On peut heureusement limiter les effets de l’activation de ces valeurs latentes au moment de leur transfert, selon différentes options. Ainsi, poursuit Tibère Roussot, « les revenus de l’indépendant issus de la réalisation des valeurs latentes (dit bénéfice de liquidation) à la cessation de l’activité vont être imposés de manière réduite par rapport à ses revenus ordinaires, comme le prévoit l’article 37b de l’IFD. Pour bénéficier de ces allègements fiscaux, l’indépendant qui cesse définitivement son activité doit être âgé d’au moins 55 ans, mais au maximum de 70 ans ».

L’indépendant qui serait organisé en raison individuelle peut également choisir de se transformer en SA ou Sàrl pour éviter l’imposition de ces valeurs latentes lors de la vente des parts de la société. Mais cette possibilité requiert plusieurs conditions, comme le détaille Bastien Aeby, spécialiste de la fiduciaire Medcare Support : «Tout d’abord, la nouvelle SA ou Sàrl doit rester assujettie en Suisse après le changement de son statut juridique.
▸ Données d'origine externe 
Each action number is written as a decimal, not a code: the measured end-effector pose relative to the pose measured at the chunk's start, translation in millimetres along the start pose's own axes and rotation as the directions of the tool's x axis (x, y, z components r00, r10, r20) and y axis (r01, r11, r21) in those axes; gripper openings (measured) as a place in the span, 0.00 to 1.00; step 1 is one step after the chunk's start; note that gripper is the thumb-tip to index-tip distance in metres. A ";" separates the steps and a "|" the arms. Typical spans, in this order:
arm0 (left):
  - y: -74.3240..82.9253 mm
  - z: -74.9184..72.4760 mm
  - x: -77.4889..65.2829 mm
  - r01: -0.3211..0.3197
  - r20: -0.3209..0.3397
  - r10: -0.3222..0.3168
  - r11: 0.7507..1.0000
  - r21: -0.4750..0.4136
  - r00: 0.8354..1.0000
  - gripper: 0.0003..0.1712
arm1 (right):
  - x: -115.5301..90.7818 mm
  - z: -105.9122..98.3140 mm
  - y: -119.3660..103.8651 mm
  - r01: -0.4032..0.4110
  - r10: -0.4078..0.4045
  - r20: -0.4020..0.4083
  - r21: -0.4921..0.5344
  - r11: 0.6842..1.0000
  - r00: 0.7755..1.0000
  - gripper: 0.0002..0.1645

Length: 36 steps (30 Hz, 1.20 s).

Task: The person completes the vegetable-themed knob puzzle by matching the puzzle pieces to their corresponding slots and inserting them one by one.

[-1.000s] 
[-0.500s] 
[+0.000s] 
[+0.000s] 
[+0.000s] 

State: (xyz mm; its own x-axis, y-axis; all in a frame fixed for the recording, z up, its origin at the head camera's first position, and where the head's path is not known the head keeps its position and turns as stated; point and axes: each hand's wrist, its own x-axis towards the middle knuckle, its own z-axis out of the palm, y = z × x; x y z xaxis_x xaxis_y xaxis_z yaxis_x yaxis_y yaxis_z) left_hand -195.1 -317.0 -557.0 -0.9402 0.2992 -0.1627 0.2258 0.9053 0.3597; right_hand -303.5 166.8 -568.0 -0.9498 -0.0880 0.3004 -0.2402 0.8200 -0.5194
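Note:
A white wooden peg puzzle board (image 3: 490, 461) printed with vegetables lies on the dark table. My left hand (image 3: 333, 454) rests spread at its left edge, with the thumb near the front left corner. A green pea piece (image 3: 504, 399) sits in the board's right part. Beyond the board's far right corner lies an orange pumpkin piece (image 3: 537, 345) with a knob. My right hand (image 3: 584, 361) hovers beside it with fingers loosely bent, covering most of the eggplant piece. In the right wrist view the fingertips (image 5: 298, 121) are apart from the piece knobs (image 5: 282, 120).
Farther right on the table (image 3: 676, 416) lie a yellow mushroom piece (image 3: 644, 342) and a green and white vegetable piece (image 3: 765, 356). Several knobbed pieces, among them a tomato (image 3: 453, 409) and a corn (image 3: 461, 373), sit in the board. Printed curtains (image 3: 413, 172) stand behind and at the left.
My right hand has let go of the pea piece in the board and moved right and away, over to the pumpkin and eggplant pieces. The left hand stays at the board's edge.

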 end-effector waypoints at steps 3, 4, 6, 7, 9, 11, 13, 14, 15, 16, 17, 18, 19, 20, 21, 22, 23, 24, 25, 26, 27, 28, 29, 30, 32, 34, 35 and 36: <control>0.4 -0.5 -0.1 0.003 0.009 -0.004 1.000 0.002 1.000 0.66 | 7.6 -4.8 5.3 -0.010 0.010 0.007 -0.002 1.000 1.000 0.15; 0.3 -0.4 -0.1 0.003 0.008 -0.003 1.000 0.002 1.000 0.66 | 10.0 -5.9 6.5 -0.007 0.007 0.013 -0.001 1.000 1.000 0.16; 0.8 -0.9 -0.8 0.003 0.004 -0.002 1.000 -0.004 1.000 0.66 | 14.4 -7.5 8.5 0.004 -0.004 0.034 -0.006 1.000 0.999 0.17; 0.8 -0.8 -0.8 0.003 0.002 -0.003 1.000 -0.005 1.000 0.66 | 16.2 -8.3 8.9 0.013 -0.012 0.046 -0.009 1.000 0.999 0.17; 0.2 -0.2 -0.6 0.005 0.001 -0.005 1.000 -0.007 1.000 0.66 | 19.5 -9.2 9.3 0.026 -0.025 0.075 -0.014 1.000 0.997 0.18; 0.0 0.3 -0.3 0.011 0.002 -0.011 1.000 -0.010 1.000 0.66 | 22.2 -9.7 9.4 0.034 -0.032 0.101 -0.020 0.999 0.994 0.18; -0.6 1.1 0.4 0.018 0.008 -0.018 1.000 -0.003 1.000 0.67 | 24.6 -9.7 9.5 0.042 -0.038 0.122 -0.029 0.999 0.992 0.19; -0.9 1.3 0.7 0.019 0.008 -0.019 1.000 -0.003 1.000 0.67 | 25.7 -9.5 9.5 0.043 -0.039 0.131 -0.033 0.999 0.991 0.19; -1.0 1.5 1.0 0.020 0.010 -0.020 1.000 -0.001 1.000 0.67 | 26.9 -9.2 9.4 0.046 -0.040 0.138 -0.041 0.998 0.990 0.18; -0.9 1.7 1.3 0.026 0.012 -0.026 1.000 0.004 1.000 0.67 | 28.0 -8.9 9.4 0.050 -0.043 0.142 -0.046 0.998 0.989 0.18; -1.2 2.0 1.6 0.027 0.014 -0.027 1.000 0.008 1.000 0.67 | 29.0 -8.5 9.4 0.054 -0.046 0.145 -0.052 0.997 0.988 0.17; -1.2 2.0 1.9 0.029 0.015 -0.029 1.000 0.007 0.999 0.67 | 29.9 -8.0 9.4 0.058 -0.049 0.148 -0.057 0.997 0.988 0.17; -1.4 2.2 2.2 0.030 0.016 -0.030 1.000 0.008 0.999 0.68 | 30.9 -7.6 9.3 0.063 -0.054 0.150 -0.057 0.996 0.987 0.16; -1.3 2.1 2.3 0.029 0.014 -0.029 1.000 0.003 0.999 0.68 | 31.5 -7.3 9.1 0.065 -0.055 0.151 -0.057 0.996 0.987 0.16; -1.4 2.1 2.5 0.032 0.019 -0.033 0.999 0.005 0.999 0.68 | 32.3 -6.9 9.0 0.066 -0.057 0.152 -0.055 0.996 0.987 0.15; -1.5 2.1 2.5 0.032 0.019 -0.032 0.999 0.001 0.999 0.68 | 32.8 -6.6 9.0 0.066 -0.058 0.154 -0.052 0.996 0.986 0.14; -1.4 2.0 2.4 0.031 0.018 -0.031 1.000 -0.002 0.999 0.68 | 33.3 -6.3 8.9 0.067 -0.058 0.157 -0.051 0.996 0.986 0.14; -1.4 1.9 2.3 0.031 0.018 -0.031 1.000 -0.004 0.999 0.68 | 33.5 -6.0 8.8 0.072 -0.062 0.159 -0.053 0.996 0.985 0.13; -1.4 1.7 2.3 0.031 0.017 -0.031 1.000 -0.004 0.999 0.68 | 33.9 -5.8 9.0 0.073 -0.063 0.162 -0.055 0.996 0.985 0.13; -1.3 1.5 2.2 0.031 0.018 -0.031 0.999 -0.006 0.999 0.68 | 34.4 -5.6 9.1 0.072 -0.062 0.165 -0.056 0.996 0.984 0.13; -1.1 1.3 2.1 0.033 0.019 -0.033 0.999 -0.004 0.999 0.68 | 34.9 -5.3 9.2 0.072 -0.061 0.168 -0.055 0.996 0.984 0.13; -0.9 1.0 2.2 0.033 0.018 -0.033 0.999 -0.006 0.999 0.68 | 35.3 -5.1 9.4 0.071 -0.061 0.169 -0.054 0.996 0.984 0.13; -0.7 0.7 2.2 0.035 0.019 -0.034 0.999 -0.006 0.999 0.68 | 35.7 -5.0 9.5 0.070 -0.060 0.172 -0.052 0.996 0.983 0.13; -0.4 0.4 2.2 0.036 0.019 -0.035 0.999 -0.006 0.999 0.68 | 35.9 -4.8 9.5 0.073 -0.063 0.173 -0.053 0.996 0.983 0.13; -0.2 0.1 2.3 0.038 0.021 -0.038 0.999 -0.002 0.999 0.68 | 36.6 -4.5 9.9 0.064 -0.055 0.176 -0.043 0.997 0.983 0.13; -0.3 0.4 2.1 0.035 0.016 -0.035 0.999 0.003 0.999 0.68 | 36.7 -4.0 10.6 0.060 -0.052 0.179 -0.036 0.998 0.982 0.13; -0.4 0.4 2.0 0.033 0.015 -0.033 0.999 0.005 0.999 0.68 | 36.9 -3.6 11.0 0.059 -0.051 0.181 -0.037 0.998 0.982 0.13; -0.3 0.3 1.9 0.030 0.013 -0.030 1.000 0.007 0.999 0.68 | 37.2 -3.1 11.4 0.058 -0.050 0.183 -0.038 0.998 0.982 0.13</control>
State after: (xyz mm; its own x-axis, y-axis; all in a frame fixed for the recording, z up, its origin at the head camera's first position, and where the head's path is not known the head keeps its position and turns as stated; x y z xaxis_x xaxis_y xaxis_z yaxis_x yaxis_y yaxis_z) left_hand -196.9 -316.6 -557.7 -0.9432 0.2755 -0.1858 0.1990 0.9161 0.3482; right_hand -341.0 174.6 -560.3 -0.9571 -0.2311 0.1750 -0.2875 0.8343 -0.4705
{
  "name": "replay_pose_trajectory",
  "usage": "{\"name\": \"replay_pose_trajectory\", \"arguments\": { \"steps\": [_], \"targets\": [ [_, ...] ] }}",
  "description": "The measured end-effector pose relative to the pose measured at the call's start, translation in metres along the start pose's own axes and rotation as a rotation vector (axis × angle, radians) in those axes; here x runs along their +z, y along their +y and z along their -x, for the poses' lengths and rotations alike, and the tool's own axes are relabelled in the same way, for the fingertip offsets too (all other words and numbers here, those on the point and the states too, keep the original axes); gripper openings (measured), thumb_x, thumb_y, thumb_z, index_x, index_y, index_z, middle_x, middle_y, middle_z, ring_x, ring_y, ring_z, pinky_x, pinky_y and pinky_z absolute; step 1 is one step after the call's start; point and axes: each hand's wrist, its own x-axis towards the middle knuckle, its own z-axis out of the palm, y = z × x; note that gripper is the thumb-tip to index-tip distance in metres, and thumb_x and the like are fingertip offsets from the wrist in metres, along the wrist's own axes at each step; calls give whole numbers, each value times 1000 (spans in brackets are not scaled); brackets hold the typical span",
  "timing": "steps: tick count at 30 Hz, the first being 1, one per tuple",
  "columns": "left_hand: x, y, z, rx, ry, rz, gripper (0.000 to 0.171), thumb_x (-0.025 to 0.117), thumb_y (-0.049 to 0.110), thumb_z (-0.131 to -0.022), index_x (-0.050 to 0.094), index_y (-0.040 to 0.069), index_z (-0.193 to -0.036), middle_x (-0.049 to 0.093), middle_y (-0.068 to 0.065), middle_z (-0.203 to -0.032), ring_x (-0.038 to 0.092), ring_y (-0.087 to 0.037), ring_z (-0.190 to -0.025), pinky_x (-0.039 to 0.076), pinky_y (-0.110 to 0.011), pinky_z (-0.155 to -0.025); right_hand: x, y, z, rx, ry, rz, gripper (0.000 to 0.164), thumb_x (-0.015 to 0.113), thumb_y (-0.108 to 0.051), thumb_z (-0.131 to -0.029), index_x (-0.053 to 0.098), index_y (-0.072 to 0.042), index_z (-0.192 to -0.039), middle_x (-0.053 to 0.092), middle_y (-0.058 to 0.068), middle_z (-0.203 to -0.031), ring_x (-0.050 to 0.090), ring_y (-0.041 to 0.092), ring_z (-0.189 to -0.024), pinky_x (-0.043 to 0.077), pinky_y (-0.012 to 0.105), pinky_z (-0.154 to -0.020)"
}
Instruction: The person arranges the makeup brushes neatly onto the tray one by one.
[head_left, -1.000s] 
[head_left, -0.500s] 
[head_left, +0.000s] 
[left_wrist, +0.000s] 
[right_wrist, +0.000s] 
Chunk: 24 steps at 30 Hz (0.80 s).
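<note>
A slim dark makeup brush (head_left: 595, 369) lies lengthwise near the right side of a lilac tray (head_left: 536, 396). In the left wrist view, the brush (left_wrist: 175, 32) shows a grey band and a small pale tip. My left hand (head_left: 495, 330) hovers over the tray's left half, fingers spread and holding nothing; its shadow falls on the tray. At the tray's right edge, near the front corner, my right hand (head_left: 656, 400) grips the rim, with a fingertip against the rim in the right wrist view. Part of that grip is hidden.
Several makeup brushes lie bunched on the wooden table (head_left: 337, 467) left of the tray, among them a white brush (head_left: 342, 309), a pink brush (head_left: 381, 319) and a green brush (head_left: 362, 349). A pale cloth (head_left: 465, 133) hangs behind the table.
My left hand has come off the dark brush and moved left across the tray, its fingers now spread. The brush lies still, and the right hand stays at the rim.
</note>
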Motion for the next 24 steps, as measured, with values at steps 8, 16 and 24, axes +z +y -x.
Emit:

Ensuite, la société doit reproduire les mêmes valeurs comptables que celles qui figurent dans le bilan de la raison individuelle ; elle doit reprendre une exploitation distincte et viable, à savoir celle d’un cabinet médical. Enfin, aucune vente de parts ne doit intervenir dans les cinq ans suivant cette opération ».

Rappel d’impôt en cas de vente prématurée

« Si vous ne respectez pas l’une ou l’autre de ces conditions, reprend Bastien Aeby, le fisc procédera à un rappel d’impôt en estimant que lors de la transformation de la raison individuelle en SA ou Sàrl, vous avez réalisé ces gains sur les réserves latentes. » Pourquoi ? «Parce que lorsqu’on vend une action d’une SA, ou d’une part sociale d’une Sàrl, le gain en capital est exonéré. Donc la réalisation des valeurs latentes le serait également. La cession immédiate des titres de la société après la transformation constitue ainsi aux yeux du fisc une évasion fiscale, d’où la fixation de ce délai. »

Le choix de passer de raison individuelle en société de capitaux donne la possibilité de diminuer plus encore la somme des impôts à régler, comme le précise Tibère Roussot : «L’indépendant pourrait capitaliser ses revenus excédentaires dans la société, puis, au moment de la cessation de son activité, commencer à vendre le matériel médical par exemple, dont le bénéfice serait également imposé au niveau de la société. Il pourrait ensuite conserver cette structure pendant quelques années, pour la vider de sa substance au fil du temps en se versant des dividendes, qui pourraient constituer un complément à sa prévoyance ».

Le report des bénéfices sous forme de dividendes étalés sur plusieurs années a comme grand avantage, ajoute pour sa part Bastien Aeby, « de casser l’effet de la progressivité de l’impôt et donc de réduire sa facture fiscale totale ».

Calendrier

Question calendrier, les deux experts s’accordent pour conseiller aux praticiens de s’y prendre suffisamment tôt avant le départ à la retraite, étant donné ces contraintes fiscales. Selon Bastien Aeby, « pour maximiser ses économies fiscales, le médecin devrait s’y préparer presque dix ans à l’avance avant la fin envisagée de son activité. Concrètement, le médecin qui veut arrêter de travailler à 65 ans devrait peut-être transformer sa raison individuelle en SA ou Sàrl à 55 ans au plus tard. De cette manière, s’il trouve un jeune médecin dans les cinq ans prêts à lui racheter à bon prix les parts de sa société, il bénéficierait alors d’un gain exonéré sur la plus-value de ses titres. Mais ce ne sera doute pas facile de trouver des candidats à la reprise, comme on le constate aujourd’hui ». Pour sa part, Tibère Roussot recommande : «Si l’on envisage de passer par la transformation de la raison individuelle en société de capitaux, il faut anticiper d’au moins cinq ans l’arrêt de l’activité et au moins trois avant pour la remise du cabinet ».